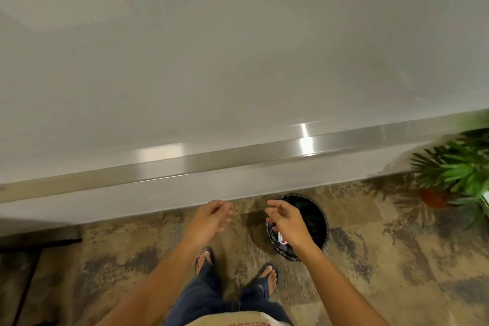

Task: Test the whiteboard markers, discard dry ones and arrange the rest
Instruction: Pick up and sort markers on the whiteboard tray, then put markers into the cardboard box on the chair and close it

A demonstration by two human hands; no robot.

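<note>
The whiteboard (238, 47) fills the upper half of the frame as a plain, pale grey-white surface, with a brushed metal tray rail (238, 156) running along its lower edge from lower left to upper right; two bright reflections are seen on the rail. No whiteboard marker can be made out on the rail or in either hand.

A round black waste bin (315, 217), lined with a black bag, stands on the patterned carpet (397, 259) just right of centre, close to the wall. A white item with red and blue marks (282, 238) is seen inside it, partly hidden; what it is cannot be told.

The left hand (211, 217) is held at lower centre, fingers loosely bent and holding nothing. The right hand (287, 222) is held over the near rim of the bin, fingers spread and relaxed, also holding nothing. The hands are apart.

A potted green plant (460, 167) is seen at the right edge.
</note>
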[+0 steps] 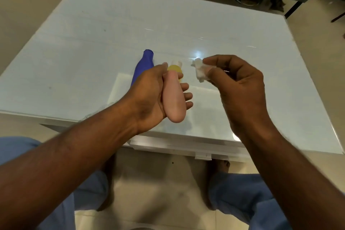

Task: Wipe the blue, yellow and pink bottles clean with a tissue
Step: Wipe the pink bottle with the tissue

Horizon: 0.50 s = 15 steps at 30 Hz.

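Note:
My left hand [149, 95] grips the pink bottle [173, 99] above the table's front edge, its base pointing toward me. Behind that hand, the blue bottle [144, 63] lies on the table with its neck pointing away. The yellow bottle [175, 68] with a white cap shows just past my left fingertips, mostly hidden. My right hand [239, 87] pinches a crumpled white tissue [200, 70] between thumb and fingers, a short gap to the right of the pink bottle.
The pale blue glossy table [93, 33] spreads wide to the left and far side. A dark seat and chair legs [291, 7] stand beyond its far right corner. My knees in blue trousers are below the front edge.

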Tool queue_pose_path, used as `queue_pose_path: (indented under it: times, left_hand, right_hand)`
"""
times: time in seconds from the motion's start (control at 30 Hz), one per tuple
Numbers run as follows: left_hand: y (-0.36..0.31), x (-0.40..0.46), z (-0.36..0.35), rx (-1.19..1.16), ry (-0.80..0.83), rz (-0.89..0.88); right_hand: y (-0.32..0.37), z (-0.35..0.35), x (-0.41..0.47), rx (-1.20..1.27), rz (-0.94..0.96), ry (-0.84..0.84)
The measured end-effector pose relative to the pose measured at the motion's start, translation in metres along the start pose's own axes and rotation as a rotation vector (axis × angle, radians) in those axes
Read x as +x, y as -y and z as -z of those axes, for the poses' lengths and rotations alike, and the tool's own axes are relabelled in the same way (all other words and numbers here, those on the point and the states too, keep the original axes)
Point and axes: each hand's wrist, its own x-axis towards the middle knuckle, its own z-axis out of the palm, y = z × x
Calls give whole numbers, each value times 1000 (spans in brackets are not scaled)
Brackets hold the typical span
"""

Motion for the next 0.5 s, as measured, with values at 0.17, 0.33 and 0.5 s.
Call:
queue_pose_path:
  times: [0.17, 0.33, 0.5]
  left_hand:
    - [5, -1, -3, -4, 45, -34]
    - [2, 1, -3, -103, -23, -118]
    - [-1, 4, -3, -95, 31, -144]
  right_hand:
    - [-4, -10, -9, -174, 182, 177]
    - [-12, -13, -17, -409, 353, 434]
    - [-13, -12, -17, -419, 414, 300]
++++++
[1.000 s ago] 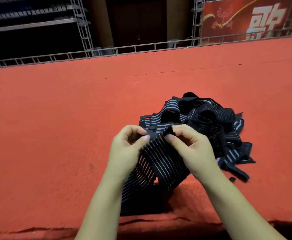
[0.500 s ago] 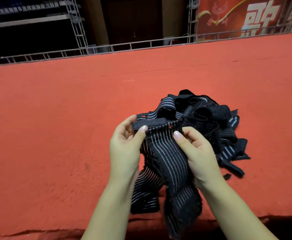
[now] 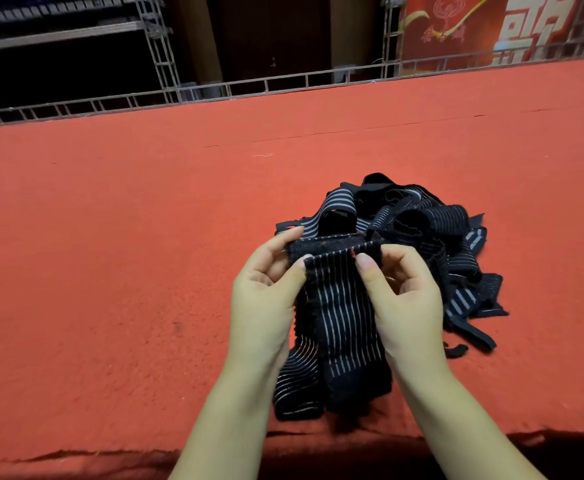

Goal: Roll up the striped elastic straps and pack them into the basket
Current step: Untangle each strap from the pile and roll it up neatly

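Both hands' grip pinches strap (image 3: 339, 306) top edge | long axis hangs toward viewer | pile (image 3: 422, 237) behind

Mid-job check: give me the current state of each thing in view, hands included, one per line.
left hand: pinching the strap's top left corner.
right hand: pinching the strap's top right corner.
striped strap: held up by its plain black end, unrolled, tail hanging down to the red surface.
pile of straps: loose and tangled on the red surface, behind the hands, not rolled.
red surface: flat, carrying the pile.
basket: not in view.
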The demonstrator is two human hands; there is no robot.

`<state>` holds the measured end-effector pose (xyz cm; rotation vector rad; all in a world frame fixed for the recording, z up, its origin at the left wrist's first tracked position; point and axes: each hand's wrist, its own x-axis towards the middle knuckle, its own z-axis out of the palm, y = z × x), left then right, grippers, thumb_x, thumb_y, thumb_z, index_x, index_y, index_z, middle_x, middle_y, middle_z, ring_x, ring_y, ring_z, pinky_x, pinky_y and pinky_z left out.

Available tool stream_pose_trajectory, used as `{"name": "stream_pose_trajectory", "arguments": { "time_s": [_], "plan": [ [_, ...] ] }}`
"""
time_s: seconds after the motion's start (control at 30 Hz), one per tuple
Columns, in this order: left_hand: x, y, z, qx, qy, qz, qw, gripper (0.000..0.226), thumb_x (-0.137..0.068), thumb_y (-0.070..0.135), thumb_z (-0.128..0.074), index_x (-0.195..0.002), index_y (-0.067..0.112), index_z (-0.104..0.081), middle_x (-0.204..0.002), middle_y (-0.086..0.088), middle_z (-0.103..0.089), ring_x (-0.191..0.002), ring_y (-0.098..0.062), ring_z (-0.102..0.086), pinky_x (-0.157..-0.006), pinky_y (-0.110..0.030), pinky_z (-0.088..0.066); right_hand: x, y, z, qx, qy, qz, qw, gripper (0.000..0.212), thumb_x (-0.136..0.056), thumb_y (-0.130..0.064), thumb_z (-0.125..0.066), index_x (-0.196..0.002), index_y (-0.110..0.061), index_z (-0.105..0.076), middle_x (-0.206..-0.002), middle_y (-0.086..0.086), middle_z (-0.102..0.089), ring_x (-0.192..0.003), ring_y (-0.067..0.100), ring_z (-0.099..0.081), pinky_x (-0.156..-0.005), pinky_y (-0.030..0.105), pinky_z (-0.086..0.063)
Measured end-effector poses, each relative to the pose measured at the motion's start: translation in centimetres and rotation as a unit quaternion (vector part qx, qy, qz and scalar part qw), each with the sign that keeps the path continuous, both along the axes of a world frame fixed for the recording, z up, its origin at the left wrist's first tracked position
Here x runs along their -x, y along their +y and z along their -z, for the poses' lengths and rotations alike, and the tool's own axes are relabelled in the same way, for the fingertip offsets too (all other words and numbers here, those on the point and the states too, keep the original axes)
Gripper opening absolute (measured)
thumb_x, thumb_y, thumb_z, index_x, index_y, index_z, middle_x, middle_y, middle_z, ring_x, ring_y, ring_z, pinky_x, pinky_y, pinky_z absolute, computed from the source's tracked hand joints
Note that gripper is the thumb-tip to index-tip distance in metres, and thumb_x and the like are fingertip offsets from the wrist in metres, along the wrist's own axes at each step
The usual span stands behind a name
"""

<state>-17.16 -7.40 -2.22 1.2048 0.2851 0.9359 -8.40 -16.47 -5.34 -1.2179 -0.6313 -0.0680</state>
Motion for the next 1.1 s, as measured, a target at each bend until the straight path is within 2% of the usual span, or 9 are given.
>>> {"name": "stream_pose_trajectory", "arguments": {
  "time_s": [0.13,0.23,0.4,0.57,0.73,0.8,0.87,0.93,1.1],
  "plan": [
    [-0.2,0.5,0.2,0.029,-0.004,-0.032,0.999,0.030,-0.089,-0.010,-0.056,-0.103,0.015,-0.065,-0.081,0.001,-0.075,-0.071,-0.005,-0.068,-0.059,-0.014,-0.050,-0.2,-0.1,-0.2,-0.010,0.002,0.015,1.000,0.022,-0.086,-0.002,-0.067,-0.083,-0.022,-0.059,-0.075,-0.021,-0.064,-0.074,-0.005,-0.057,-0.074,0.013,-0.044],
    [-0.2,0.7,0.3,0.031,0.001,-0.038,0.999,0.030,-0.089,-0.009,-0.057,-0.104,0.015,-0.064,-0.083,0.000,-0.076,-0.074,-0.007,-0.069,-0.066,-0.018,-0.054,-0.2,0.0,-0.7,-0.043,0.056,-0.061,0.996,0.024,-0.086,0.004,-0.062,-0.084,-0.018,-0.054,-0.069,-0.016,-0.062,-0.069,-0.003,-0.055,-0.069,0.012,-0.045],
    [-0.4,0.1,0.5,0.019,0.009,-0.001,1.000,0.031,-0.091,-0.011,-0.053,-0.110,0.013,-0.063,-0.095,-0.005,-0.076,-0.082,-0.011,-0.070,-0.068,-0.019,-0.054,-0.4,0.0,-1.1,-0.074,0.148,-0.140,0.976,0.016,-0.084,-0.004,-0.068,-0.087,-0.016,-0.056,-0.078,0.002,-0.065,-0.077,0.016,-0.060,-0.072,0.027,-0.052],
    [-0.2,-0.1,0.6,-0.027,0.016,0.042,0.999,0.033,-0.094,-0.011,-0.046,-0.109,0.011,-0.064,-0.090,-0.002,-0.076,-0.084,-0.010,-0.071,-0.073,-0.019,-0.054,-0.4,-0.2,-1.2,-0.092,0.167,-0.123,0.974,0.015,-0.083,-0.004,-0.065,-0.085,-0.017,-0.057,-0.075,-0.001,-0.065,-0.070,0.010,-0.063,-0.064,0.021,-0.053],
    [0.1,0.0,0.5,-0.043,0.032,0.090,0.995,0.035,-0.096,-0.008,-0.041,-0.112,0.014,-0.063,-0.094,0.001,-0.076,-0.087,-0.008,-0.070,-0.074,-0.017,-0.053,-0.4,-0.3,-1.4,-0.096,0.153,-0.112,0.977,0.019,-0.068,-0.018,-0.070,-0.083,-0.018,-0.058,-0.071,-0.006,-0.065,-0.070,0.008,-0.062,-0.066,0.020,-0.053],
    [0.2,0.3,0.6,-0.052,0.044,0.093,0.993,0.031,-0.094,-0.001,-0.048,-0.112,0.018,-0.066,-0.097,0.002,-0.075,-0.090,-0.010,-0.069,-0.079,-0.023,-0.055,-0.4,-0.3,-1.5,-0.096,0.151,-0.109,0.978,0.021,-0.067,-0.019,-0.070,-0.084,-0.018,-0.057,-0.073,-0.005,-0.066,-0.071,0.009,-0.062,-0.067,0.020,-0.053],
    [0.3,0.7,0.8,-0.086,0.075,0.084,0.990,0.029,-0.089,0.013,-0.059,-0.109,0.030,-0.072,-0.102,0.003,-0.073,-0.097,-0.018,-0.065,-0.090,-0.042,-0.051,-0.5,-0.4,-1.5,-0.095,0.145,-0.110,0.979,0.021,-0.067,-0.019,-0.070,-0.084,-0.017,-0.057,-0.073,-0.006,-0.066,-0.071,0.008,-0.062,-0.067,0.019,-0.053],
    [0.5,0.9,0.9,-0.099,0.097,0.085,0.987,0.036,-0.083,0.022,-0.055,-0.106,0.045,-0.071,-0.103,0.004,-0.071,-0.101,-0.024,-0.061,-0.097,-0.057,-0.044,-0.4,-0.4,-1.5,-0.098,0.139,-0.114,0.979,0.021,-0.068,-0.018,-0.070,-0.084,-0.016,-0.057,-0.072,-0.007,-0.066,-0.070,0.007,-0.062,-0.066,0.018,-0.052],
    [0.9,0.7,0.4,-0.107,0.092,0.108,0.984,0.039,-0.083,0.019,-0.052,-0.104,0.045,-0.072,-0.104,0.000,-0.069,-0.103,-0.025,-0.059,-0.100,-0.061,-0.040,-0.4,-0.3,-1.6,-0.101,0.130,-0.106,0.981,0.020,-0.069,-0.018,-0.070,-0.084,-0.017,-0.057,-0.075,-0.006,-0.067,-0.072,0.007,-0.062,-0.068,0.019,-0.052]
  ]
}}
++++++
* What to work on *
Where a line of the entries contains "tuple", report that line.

* Exercise output *
times: time in seconds from the motion's start (control at 30 Hz), one per tuple
time_s: seconds after the motion's start (control at 30 Hz), one per tuple

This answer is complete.